And now read this Interview with author Peter Angus (email@example.com
How did you do research for your book?
Fabyan Place is a WWII historical fiction novel, a timeframe in I’ve been very interested in since my Dad was a veteran in the artillery and told me about his time fighting the Germans. I wrote Fabyan Place because one holiday season a few years back I remembered my grandmother told me when I was ten or eleven years old about her son, (mom’s brother and my uncle) and his capture by the German’s during the Battle of the Bulge. As the memories started trickling back, I wrote an outline based on the information I remembered and started to flesh out the story from there. Obviously, I wrote fiction to fill in the gaps, but I did internet research to find out the feasibility of my created facts including such things as geography, weather etc. I also took a deep dive into everything via published diaries, from the treatment of captives to their living conditions and combining that with what my grandma told me.
There are quite a few books out there about WWII....What makes yours different?
There are a few things that make it very different. There are many books out there in the genre, but very few cover the almost banal but brutal existence of POWs from a fictional standpoint. Many folks are aware of stories of the fictional and highly unrealistic Stalag 17 and the TV show Hogan’s Heroes, where POWs pull the wool over their captors’ eyes or detailing their clever escapes, but many times they fail to give a realistic portrayal which you get from the very non-fiction diaries that were written by released prisoners after the war, and I read several of them. I incorporated many of the stories I read from the diaries into Fabyan Place.
Next, one of the story’s main protagonists is in the Quartermaster Corps. Most fictional stories about WWII involve epic battles and life and death situations in combat, but there are none that I could find that highlighted the work done by the majority of the soldiers worldwide - supplying the fighting soldiers whatever they needed in the war zone. Feedback I have received has been very favorable for this viewpoint
Finally, I give a different historical perspective on the life of the African American soldiers during the War. Most stories of their participation is usually only touched upon if they are mentioned at all and most people have imagined them (mostly from movies or stories) as being cooks, orderlies or band members. Nearly 80% of the African Americans were in the service (non-combat) forces. In addition to the African American fighters that I highlight in the book, there were the backbone rear-echelon companies and battalions supplying the war effort. At the height of the war, Quartermasters were providing over 70,000 different supply items and more than 24 million meals each day. When it was over, they had recovered and buried nearly a quarter of a million Soldiers in temporary cemeteries around the world.
What genre do you write and why?
Historical fiction is my topic of choice. I do it for several reasons, but primarily I started to become interested in this genre in grammar school with a series called ‘We Were There’ that my sixth-grade teacher handed me when I couldn’t decide what books to read. She knew that I was very interested in the war, and the series told the story of some fictional experience, like Pearl Harbor or the Boston Tea Party, and it gave a fictional human story against the historical backdrop. It was a great learning tool for me as a youngster!

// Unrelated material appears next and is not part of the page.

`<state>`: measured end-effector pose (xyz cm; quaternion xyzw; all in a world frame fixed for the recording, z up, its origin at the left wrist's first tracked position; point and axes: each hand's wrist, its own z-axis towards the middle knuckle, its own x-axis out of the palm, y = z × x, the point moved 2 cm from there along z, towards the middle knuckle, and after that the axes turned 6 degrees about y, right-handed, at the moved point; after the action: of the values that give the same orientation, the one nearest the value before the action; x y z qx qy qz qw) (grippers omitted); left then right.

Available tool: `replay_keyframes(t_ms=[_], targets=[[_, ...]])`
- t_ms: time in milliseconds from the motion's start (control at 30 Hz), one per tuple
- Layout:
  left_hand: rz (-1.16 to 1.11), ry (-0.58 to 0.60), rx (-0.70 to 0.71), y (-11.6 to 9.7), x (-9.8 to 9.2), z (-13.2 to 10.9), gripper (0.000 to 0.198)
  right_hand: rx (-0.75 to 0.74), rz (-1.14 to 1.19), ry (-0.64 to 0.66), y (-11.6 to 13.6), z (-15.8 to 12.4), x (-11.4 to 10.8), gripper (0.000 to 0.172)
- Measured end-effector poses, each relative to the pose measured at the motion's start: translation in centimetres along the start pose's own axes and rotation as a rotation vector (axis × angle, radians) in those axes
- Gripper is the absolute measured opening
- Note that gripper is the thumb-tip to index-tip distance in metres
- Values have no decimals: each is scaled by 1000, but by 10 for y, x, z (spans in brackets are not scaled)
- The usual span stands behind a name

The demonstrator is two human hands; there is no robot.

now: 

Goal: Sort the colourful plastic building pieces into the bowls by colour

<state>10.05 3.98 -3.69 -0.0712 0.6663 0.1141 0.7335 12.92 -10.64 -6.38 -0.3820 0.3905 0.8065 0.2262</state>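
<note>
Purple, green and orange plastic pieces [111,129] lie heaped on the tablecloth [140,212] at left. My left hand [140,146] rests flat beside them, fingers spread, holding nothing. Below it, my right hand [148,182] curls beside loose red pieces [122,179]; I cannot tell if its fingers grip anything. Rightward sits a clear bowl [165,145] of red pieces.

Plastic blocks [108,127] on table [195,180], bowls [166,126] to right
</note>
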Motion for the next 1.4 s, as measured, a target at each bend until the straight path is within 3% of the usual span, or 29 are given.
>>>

Pete Angus spent his early years in New York City and environs. From there it was working and living in Vienna, Belgrade, Warsaw, Moscow, and Paris before settling in his current base, London. Fabyan Place, his first novel, is drawn from his own recollections and his extensive study of WWII military history. Pete has caught the writing bug and is currently working on a new mystery series featuring a military CID officer investigating unusual crimes in the 1940s.